I love the X-Men with all my heart, but the film universe exhausts me. As much as I enjoy aspects of it, on the whole, we’re talking about two decades of tokenism and cynically exploitative use of minorities. The post I linked to was about Jubilee in Apocalypse, but the issue is so much broader than that – the treatment of Storm, Darwin, and Psylocke. The shameless queerbaiting and use of scenes reminiscent of a person coming out without ever including an LGBTQ character, to the point of going out of their way to exclude one (Karma, in The New Mutants). Turning the universe that has traditionally been about oppression and discrimination into what’s mostly just a set of generic action movies and focusing excessively on Wolverine, the one character that’s doesn’t fit into that theme. It’s a clear sign that Fox needs to let minorities tell their own stories, and one of the directors that I think would be well suited to do so is Mira Nair.
Nair has been producing consistently good work for years, and she’s been doing it completely unapologetically. For whatever reason, despite her long career and good work, she’s not a huge name. Possibly, it’s because of the type of movies she directs – even when she’s working with a big studio, her works come across much more indie than anything else. She doesn’t do the big, blockbuster type things. She turned down directing Harry Potter and the Order of the Phoenix because it interfered with The Namesake. She’s worked with Reese Witherspoon, Lupita N’yongo, Denzel Washington, and several other big name actors, but her movies are the sort of low budget, understated pieces that fly under the radar, even if she doesn’t have much of a specific “type” of movie. All of that means that her making an X-Men movie would be unlikely, but also that she’d be perfect for the job.
Nair isn’t a huge name to the general public, but her work matters – her 1992 movie, Mississippi Masala, was one of the reasons Kal Penn started acting, because it was through her that he could see people that looked like him on the screen. Her movies are filled with heart without being saccharine or overly sentimental. She doesn’t shy away from hard truths, nor does she present grim, hopeless stories. As such, she’d be able to capture what the X-Men and the mutants mean to a whole lot of comics fans and depict the seriousness of the mutant metaphor without making a movie that’s just more of the allegorical minorities suffering endless persecution.

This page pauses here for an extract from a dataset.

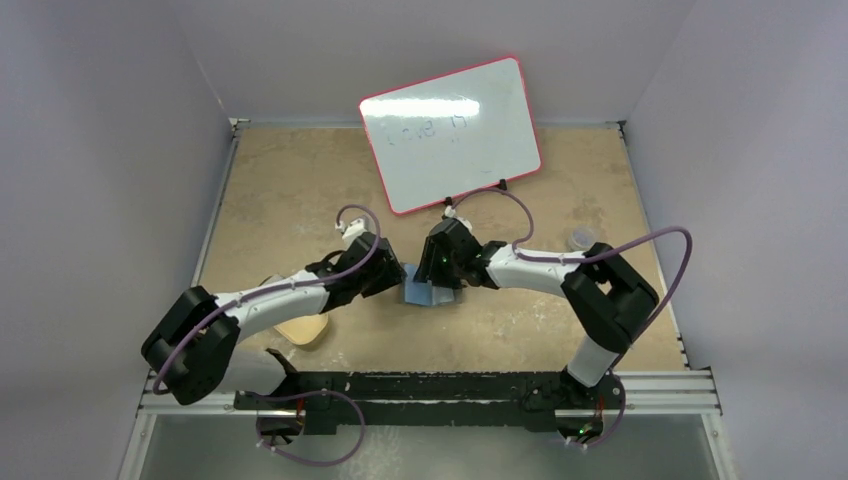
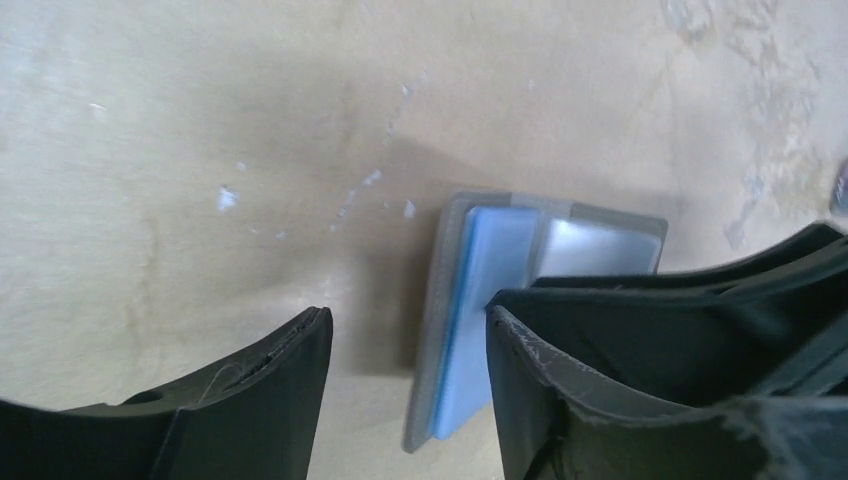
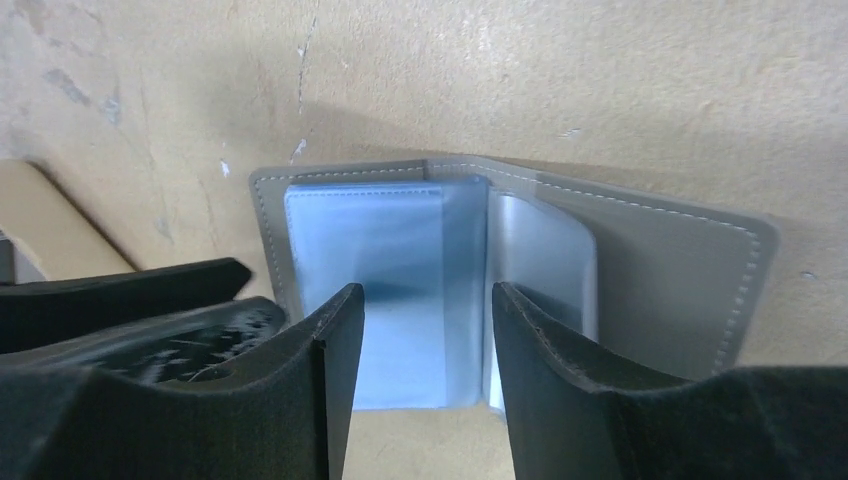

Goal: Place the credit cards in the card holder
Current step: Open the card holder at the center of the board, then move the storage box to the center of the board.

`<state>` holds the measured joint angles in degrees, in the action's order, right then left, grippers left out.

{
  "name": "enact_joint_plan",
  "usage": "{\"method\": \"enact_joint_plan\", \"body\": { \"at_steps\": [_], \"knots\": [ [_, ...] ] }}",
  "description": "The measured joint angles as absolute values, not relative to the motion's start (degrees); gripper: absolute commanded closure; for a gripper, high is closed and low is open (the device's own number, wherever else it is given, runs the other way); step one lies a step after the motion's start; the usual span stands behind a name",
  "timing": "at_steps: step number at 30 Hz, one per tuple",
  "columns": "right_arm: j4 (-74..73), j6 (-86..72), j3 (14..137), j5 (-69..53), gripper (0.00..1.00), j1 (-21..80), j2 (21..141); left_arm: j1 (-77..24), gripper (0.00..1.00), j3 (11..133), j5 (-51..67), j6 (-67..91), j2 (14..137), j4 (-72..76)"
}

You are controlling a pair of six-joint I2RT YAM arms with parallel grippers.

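Here, the wallet [image 3: 650, 270] lies open on the table [image 1: 300, 200], blue inside up. Left gripper [image 2: 408, 310] hangs at its edge, right gripper [image 3: 425, 292] over its middle; both spread wide, grasping nothing.

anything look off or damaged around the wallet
Nothing is spilled or broken. The card holder lies open, with one clear sleeve looking slightly lifted. One finger of the left gripper has a scuffed, frayed edge.
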<state>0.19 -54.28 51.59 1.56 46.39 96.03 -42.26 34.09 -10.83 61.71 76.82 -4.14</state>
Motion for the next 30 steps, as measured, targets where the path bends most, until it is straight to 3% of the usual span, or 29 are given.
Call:
{"method": "enact_joint_plan", "body": {
  "at_steps": [6,14,18,26,30],
  "knots": [
    [-2.5,-53.4,54.5,5.1,0.48,48.5,98.8,-39.7,0.35,41.8,-19.8,61.9,73.5,-20.0],
    [-2.8,-52.9,54.7,5.7,0.48,48.9,98.9,-30.6,0.45,44.1,-32.2,76.8,57.1,-40.2],
    [-2.7,-52.5,54.7,5.3,0.49,49.1,99.0,-25.8,0.44,49.2,-37.0,88.1,54.7,-52.0],
    [-2.3,-51.3,54.6,5.0,0.50,49.1,99.0,-9.1,0.40,51.6,-37.9,101.0,55.1,-64.1],
    [-1.6,-50.7,54.3,4.7,0.50,49.1,99.0,-4.2,0.43,51.6,-38.8,105.4,53.5,-68.2]
  ]
}}
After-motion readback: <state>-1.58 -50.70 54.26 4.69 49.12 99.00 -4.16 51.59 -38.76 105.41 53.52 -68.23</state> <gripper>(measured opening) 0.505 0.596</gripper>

Nair has demonstrated repeatedly that she’s capable of telling this story, because the core of the X-Men is supposed to be civil rights, discrimination, oppression, family, and Nair’s body of work shows off her ability handle those issues very well. The Namesake is a story about family and a character struggling to find himself, just like most stories of new people joining the X-Men or manifesting their mutation. Mississippi Masala is a romance that also takes on race relations and intercommunity racism without ever falling into the trap of treating any group as a monolith – if Nair were to direct an X-Men movie, she’d be well suited to illustrating the perspectives of the different factions without glossing over any of the flaws.
Give me more personal, emotional, human X-Men stories. Take a step back from destruction and the deaths of all the X-Men (twice was too many times, I can’t take that again) and go back to the stories teammates and friends, students and teachers, found families. The X-Men were built on relationships between characters, and Mira Nair bringing them to life in a movie would be a delight to watch.